Actualité de la valorisation et de l'innovation au CNRS

sept. 25 2013

Des molécules dipolaires pour améliorer l'interface entre électrodes métalliques et conducteurs organiques

Une collaboration entre physiciens de l’Institut de physique et chimie des matériaux de Strasbourg (CNRS / Université de Strasbourg) et chimistes de l’institut de chimie de Strasbourg (CNRS / Université de Strasbourg) a permis de mettre en évidence l’utilité d’une nouvelle classe de molécules pour optimiser les dispositifs d’électronique organique.

 

Un problème fondamental et récurrent de l'électronique organique est le mariage difficile entre électrodes métalliques et canal semi-conducteur fait de molécules ou de polymères. En particulier, les dipôles électriques à l'interface métal/organique empêchent l'alignement énergétique et donnent lieu à une résistance électrique en série dans le circuit. On a ainsi une perte énergétique aux interfaces, empêchant par exemple une miniaturisation des circuits organiques qui s’approcherait de celle des circuits semi-conducteurs classiques. Le brevet propose l'utilisation de molécules originales, des quinonoïdes zwitterioniques, possédant un fort dipôle électrique intrinsèque sur de courtes distances. Ces molécules peuvent s'auto-assembler en couches fines et permettent de 'lisser' les différences énergétiques par écrantage électrostatique. Les méthodologies de synthèse qui ont été développées permettent d’accéder à des familles de molécules, par exemple en faisant varier le substituant R fixé sur les atomes d’azote qui peut posséder diverses fonctions chimiques. Il est ainsi possible d’accrocher sélectivement les molécules sur un métal ou une surface diélectrique. L’influence de ces molécules sur des dispositifs d’électronique organique modèles a été testée, incorporant des semi-conducteurs organiques de référence, bien connus dans la littérature. L’ajout de couches de ces molécules zwitterioniques permet une amélioration systématique du rendement de cellules photovoltaïques.
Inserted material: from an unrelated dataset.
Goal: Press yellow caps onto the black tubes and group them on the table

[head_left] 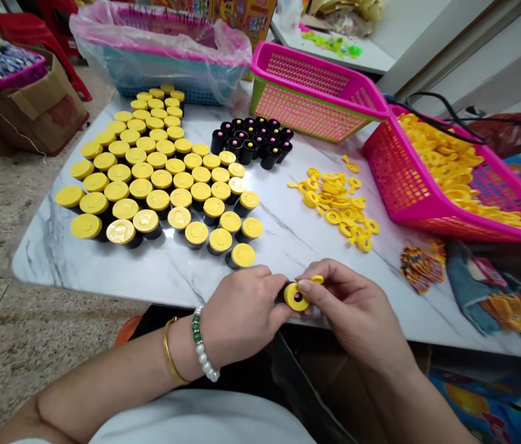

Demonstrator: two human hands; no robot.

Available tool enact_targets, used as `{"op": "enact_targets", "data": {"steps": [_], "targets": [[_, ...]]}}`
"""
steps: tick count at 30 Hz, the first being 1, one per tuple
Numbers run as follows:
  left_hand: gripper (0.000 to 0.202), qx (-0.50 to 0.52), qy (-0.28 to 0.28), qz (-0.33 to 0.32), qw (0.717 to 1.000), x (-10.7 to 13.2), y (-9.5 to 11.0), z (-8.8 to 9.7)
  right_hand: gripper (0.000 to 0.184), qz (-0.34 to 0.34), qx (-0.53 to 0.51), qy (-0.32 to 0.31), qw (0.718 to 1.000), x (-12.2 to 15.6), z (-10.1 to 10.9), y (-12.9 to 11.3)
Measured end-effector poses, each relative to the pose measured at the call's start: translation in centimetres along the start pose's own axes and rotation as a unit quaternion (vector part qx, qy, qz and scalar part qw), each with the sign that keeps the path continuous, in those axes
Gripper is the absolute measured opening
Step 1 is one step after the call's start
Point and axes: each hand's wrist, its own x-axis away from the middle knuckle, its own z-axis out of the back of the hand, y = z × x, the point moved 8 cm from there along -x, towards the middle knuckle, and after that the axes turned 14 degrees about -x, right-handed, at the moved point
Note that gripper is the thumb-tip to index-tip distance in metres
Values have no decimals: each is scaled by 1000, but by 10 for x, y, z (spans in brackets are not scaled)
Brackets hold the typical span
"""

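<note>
At the table's front edge, my left hand (244, 311) is closed round a small black cup (281, 293), mostly hidden by the fingers. My right hand (362, 314) pinches a yellow plastic ring (290, 298) with a tab, held against the cup's end. A pink dot shows through the ring's hole. Beyond my hands lies a loose pile of similar yellow rings (334, 216). To the left stand many black cups with yellow tops (158, 200), packed close in rows. Behind the rings is a cluster of black cups without yellow tops (270, 157), pink and yellow dots showing inside.
A pink basket (394, 185) of yellow pieces stands at the right. At the back are a pink-and-green basket (306, 105) and a plastic-lined blue basket (163, 68). Small printed packets (420, 268) lie near the marble-patterned table's (103, 271) right side.
</note>
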Motion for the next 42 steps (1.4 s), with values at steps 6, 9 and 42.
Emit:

Des molécules nouvellement identifiées permettent une diminution de la barrière d’injection de charges dans le canal organique semi-conducteur de transistors, souvent critique pour des porteurs de type n (comme l’exemple donné ci-contre).

Ce projet a bénéficié du soutien financier du CNRS, du ministère de l’Enseignement supérieur et de la Recherche, de la Région Alsace et du RTRA Centre international de recherche aux frontières de la chimie (iCFRC).